### EXERCISE
Would you transcribe the entries below, beginning at the line with "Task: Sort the" and ending after the line with "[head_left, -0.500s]", exactly, with no picture and nothing more?
** Opening TASK MATERIAL block **
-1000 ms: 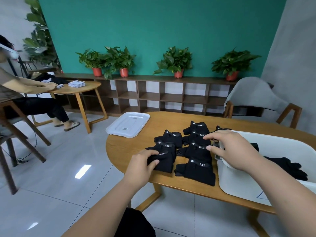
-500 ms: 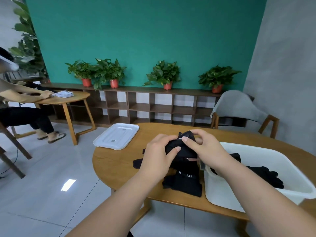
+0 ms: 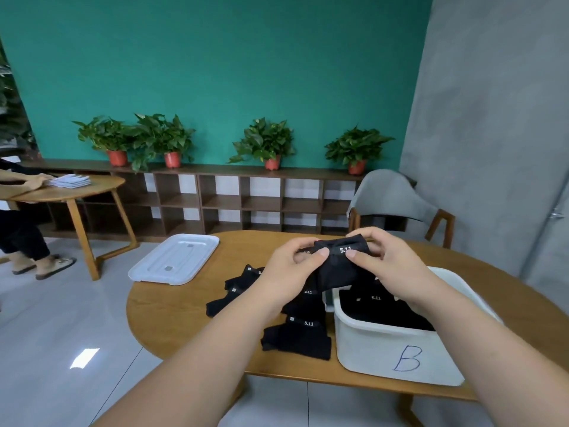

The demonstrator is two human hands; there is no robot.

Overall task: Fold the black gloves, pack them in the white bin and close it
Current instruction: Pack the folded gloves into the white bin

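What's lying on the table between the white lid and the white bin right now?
In the head view, a cluster of folded black gloves lies on the wooden table between the lid and the bin. The rest is bare tabletop.

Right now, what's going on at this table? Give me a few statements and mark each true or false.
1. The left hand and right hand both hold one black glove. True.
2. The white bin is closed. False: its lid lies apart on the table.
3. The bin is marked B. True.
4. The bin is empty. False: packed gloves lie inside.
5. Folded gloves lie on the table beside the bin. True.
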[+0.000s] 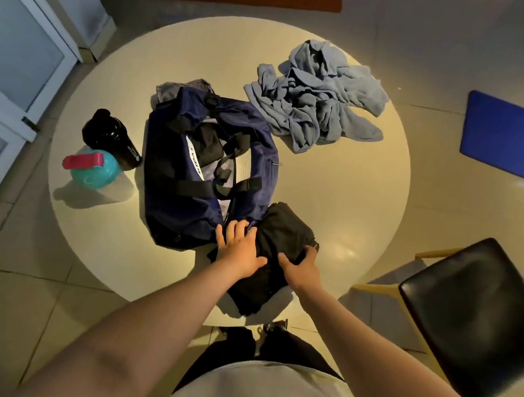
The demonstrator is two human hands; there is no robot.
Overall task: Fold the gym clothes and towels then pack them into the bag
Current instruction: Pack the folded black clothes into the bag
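Left hand point(239, 251): fingers spread, palm pressed flat on the left edge of the folded black fabric garment point(283, 228), fingertips touching the near end of the navy fabric duffel bag point(176, 219). Right hand point(300, 265): fingers curled round the garment's right edge. We judge packing comes next. The bag's unzipped mouth lies ahead-left of the bundle, long axis running away from us, left hand nearer. Bare round cream table point(343, 199) right of the bag; crumpled grey-blue towel point(316, 101) beyond, unfolded.
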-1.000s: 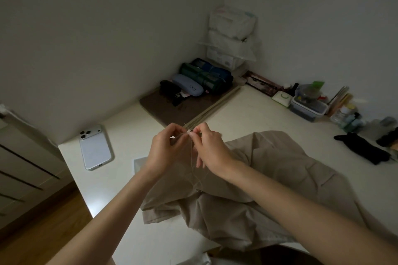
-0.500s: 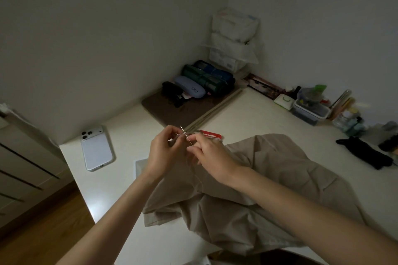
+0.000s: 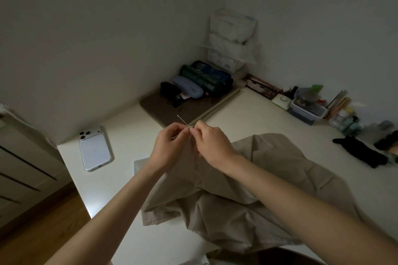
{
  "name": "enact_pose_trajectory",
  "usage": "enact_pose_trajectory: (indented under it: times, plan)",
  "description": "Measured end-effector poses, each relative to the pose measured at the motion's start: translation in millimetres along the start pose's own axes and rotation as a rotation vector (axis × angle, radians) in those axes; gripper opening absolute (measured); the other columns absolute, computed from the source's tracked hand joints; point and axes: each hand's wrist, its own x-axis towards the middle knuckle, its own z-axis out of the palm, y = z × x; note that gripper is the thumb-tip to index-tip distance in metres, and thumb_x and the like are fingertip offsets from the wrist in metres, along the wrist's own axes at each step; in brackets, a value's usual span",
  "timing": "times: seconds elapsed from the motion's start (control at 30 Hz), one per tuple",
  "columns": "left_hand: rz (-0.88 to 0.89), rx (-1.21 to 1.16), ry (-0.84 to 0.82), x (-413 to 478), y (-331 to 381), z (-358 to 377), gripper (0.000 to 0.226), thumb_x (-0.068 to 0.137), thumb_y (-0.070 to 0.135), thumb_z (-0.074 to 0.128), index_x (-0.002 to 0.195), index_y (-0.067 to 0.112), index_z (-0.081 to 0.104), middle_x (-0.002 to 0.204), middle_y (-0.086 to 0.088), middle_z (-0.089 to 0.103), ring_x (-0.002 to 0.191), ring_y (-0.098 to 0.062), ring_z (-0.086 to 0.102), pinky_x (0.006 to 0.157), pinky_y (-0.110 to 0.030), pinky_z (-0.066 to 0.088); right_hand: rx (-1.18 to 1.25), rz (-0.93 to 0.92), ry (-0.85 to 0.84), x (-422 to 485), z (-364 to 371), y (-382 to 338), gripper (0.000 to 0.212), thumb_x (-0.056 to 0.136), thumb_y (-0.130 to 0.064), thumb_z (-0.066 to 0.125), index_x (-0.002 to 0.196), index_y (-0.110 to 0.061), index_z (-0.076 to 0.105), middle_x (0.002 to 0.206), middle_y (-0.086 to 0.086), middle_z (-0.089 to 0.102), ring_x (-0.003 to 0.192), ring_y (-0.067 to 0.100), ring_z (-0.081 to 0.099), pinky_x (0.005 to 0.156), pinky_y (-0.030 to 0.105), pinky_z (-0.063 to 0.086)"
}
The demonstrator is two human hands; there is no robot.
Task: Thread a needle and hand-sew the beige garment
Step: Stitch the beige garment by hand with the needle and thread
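The beige garment lies crumpled on the white table below my hands. A thin silver needle points up and to the left from between my fingertips. My left hand pinches the needle near its lower end. My right hand pinches the pale thread right beside the needle's end. The thread hangs down in a loose loop onto the garment. Both hands meet above the garment's upper left part.
A white phone lies face down at the table's left. A brown mat with a glasses case and rolled items sits at the back. Clear boxes, bottles and a black cloth line the right side.
My hands have stayed together above the garment. The needle now sticks out further up and left from my fingers. The red item seen behind my right hand half a second ago is hidden.
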Motion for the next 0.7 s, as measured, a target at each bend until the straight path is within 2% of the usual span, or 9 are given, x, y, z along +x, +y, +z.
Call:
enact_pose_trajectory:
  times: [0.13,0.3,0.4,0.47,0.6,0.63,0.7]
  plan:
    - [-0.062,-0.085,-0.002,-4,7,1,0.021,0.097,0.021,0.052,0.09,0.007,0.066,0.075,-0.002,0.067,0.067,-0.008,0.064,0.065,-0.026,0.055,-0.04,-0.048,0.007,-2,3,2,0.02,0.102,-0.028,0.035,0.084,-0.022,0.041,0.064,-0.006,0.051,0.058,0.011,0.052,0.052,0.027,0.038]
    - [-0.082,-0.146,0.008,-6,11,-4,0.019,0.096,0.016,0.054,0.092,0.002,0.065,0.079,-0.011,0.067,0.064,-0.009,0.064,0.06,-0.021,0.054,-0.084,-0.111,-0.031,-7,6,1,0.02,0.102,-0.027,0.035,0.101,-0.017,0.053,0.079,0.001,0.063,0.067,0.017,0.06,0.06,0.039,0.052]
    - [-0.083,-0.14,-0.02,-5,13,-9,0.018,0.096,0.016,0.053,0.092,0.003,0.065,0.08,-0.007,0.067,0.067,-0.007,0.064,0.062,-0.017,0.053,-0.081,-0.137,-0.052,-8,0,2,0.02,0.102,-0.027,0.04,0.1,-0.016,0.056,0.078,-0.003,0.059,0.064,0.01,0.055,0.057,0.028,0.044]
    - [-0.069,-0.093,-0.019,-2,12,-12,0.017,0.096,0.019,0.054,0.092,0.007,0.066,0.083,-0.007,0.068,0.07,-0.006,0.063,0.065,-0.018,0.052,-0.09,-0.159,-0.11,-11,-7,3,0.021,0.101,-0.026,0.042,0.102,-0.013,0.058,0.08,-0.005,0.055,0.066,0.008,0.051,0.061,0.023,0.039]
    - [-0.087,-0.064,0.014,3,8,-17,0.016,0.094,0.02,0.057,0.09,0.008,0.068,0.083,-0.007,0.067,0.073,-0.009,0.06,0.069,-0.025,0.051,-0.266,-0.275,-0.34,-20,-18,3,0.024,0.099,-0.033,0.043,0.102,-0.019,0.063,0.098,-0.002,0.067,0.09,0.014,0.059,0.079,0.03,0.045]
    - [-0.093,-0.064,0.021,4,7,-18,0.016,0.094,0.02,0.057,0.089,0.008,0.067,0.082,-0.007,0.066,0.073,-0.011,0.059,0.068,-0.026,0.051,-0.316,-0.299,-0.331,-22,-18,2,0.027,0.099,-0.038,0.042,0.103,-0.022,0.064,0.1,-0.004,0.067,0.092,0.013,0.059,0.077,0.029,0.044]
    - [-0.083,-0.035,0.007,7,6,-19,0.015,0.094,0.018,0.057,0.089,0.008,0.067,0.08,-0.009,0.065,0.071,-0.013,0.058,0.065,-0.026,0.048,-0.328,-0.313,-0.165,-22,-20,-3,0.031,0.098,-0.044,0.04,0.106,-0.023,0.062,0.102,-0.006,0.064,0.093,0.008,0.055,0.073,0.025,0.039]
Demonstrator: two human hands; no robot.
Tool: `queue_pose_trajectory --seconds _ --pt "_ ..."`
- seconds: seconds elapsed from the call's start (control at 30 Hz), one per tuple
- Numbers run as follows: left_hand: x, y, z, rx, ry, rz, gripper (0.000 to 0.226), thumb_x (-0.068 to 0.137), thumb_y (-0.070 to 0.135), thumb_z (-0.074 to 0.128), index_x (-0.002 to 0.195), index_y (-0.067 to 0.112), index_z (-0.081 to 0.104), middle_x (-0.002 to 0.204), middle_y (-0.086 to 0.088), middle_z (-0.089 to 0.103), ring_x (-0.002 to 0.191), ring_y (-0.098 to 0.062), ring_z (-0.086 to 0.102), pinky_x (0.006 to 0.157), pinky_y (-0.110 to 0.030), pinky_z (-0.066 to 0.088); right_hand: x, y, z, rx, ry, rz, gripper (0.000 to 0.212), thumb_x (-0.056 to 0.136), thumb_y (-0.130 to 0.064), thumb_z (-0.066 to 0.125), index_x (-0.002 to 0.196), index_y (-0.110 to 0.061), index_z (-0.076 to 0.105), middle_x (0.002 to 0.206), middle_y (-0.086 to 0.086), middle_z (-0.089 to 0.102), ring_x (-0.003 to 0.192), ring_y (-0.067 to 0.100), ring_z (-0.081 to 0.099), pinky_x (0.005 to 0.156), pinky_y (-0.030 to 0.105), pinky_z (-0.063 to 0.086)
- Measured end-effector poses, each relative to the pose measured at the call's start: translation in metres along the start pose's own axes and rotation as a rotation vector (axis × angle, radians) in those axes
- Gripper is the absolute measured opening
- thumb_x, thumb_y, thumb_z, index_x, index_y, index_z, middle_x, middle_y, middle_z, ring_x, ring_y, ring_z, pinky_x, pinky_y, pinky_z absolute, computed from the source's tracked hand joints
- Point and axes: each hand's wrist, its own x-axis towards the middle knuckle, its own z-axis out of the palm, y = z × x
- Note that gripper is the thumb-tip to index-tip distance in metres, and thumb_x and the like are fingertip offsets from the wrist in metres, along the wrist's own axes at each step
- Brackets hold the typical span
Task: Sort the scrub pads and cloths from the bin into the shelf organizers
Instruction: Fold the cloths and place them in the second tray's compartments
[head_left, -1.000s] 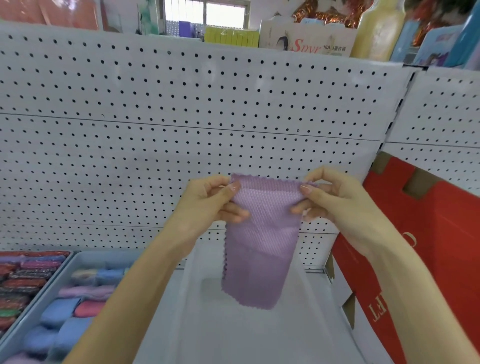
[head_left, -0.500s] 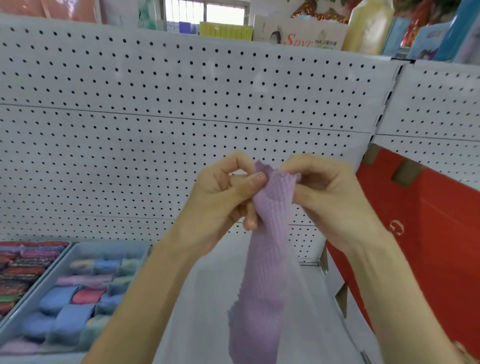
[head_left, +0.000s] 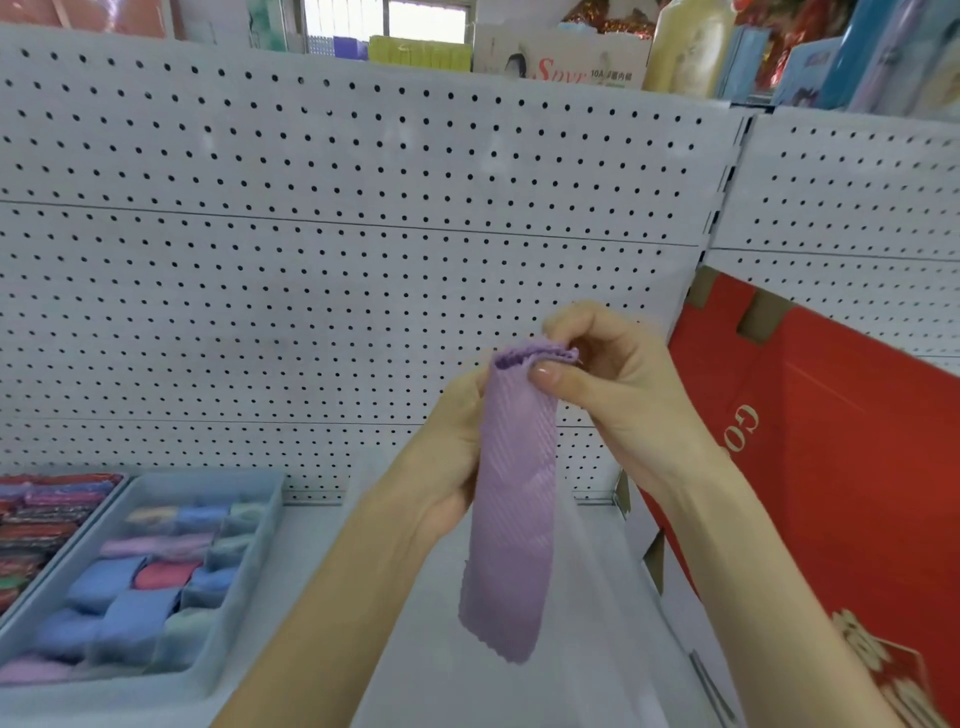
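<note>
Right hand pinches the folded purple cloth by its top; left hand backs it, fingers hidden; likely narrowing it for the organizer.

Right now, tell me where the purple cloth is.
Head view, centre: the purple cloth hangs pinched by the right hand, left hand gripping its side, right of the blue organizer.

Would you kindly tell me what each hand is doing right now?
Left hand: holding the folded lilac textured cloth.
Right hand: pinching its top edge.
</note>
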Motion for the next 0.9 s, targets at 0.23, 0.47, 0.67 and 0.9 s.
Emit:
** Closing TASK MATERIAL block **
### REPLY TO THE EXERCISE
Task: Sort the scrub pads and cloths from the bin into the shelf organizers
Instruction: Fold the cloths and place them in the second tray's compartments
[head_left, -1.000s] 
[head_left, -0.500s] 

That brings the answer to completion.